Your answer should be the lines below from the one with "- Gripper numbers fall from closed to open" to the one with "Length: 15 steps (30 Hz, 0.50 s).", both included, given again exactly and with nothing added.

--- Information shown Enclosed Below ---

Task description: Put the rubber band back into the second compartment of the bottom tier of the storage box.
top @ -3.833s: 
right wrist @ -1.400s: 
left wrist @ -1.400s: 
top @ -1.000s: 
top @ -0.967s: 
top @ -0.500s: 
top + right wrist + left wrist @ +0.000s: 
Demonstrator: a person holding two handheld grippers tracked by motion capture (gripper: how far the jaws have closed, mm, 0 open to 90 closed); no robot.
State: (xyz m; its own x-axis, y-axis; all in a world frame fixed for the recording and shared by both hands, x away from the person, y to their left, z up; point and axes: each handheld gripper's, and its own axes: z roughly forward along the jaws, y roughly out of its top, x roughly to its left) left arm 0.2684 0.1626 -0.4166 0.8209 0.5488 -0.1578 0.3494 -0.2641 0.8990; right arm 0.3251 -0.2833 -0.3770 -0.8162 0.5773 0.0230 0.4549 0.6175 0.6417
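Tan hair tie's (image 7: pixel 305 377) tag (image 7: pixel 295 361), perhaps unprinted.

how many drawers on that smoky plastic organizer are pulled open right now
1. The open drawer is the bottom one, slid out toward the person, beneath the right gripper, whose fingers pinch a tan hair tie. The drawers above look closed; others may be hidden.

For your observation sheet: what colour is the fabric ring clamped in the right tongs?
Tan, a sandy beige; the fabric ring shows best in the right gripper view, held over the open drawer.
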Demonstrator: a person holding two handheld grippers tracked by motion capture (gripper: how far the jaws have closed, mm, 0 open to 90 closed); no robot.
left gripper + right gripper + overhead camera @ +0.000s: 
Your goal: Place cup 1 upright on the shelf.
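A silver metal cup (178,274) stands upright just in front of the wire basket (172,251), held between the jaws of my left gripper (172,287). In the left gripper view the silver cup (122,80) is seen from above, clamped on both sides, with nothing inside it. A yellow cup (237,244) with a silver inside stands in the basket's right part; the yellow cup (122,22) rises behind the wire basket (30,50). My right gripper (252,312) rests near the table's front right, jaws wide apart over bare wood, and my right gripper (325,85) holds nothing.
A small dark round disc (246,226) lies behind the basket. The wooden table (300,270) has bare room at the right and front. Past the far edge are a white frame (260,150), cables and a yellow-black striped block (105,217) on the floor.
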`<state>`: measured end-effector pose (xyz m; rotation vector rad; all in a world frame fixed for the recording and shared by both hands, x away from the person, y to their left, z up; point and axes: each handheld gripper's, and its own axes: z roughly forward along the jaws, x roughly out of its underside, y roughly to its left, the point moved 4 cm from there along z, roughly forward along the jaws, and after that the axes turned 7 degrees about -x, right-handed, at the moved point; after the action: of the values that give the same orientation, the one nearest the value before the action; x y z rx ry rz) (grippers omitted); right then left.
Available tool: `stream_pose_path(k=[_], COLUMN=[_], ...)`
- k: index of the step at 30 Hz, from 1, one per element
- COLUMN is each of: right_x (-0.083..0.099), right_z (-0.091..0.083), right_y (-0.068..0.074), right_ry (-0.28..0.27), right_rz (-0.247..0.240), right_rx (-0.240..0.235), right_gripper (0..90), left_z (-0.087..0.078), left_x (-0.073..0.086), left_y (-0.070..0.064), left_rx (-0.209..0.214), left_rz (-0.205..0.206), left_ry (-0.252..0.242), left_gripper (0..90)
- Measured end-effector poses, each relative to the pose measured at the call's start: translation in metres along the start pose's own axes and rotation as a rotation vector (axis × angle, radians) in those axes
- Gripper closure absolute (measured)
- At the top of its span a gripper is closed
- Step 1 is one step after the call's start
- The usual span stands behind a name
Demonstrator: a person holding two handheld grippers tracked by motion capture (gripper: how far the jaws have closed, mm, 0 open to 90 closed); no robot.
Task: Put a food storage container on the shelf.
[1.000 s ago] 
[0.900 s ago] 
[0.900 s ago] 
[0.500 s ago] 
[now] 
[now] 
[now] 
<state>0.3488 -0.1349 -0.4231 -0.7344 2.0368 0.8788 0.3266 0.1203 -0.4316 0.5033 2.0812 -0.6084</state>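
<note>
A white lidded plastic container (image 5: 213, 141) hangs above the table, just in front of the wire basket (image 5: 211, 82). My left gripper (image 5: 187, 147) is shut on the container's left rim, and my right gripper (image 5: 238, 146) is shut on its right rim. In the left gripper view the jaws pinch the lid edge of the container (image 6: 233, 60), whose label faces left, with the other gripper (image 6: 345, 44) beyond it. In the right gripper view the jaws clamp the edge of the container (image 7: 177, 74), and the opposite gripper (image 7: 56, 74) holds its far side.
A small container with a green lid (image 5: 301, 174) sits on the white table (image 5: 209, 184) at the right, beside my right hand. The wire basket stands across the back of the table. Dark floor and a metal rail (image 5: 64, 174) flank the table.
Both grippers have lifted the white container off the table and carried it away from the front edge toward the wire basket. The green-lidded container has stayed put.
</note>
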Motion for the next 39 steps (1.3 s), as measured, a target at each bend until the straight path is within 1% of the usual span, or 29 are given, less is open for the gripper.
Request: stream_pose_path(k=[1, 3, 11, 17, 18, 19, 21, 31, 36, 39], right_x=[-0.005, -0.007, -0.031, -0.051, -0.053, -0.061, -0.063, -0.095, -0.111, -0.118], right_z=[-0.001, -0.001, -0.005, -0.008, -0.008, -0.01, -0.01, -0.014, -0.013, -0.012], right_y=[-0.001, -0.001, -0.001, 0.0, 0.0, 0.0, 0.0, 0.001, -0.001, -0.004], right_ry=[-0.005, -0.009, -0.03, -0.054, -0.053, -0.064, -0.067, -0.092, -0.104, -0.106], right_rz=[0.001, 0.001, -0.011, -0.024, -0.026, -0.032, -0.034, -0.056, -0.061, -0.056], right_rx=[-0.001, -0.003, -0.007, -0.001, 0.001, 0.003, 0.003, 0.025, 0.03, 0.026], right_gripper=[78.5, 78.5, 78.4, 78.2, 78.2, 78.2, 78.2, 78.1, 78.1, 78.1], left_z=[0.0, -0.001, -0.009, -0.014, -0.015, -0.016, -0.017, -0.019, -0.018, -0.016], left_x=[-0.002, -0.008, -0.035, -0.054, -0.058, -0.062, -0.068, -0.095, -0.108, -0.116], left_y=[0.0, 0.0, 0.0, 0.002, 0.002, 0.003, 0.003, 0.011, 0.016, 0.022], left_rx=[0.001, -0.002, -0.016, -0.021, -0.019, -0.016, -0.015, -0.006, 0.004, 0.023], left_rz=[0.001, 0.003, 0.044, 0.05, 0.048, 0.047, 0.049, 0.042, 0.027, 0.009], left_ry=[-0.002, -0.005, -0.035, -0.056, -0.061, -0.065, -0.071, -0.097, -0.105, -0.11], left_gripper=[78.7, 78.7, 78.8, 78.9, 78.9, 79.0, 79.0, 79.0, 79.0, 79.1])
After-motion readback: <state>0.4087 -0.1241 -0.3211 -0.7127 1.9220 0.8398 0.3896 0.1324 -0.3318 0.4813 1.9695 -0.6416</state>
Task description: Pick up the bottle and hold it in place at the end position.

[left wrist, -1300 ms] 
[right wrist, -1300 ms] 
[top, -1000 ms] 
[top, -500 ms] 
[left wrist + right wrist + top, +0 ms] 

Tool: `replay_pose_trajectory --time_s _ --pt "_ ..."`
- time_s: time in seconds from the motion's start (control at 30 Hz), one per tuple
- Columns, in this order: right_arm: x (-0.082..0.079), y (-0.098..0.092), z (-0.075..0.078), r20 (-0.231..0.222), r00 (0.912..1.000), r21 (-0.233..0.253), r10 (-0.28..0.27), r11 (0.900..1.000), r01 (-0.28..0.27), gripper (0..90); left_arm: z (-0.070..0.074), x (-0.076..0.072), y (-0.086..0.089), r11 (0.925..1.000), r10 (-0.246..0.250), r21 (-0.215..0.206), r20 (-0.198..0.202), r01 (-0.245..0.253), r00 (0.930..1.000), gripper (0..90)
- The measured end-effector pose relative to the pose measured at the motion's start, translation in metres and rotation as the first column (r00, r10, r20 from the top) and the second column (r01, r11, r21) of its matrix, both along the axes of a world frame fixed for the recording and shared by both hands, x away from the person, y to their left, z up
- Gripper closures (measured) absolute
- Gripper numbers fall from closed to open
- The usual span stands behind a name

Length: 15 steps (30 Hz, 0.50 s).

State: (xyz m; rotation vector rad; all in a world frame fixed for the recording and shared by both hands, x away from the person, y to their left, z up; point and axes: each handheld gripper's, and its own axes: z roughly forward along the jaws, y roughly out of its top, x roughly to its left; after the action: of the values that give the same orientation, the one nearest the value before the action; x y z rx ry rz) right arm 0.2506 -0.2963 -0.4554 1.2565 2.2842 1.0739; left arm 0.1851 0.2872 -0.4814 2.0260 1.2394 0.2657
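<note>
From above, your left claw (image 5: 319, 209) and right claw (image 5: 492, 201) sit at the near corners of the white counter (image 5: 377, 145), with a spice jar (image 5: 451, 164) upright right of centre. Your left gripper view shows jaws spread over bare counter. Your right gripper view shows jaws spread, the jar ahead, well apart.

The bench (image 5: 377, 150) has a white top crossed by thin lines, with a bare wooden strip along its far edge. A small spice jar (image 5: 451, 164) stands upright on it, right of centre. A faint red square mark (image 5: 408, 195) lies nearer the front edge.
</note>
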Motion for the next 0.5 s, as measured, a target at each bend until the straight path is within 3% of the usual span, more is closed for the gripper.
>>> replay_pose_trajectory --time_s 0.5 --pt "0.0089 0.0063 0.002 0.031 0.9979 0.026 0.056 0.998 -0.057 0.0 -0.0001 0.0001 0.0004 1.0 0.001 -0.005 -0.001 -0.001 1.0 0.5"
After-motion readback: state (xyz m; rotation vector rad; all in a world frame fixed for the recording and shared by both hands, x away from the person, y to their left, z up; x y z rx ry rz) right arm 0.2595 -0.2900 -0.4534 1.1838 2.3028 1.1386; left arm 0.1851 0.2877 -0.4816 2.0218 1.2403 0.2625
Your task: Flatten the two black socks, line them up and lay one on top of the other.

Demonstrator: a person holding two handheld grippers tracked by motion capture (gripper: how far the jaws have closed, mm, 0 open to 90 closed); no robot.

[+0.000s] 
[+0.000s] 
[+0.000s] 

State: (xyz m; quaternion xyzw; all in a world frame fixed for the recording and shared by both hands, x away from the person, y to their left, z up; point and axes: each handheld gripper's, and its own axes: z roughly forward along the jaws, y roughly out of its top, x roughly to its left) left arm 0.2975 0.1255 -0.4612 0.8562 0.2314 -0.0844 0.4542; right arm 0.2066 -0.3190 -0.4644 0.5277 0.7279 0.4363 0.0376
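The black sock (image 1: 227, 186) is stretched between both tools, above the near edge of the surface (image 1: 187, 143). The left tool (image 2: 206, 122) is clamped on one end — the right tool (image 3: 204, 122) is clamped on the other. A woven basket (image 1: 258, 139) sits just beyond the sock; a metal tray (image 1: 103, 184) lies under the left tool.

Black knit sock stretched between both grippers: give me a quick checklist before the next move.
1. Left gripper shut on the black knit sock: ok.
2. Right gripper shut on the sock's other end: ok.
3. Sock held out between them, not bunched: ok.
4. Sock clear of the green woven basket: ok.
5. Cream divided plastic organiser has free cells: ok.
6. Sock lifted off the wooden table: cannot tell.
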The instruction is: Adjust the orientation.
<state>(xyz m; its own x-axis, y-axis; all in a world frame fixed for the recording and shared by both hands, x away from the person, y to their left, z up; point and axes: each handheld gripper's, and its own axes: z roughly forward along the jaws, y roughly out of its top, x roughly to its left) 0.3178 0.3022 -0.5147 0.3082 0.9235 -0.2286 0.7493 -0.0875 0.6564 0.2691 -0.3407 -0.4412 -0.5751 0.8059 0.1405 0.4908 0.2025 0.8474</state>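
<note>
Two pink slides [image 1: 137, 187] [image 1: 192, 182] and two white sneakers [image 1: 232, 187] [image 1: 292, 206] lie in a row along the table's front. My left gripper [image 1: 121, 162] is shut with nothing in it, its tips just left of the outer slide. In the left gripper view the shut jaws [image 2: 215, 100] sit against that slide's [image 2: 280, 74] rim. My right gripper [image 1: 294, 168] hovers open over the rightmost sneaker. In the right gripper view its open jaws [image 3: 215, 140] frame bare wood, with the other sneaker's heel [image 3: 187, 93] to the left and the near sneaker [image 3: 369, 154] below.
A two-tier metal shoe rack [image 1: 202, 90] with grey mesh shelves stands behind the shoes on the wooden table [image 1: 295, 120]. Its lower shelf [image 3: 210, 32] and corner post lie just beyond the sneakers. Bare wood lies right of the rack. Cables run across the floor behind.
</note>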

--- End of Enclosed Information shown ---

→ Completed exercise:
- Gripper numbers fall from closed to open
- The usual span stands behind a name

Length: 15 steps (30 Hz, 0.50 s).

The output is finished, and nothing else is needed.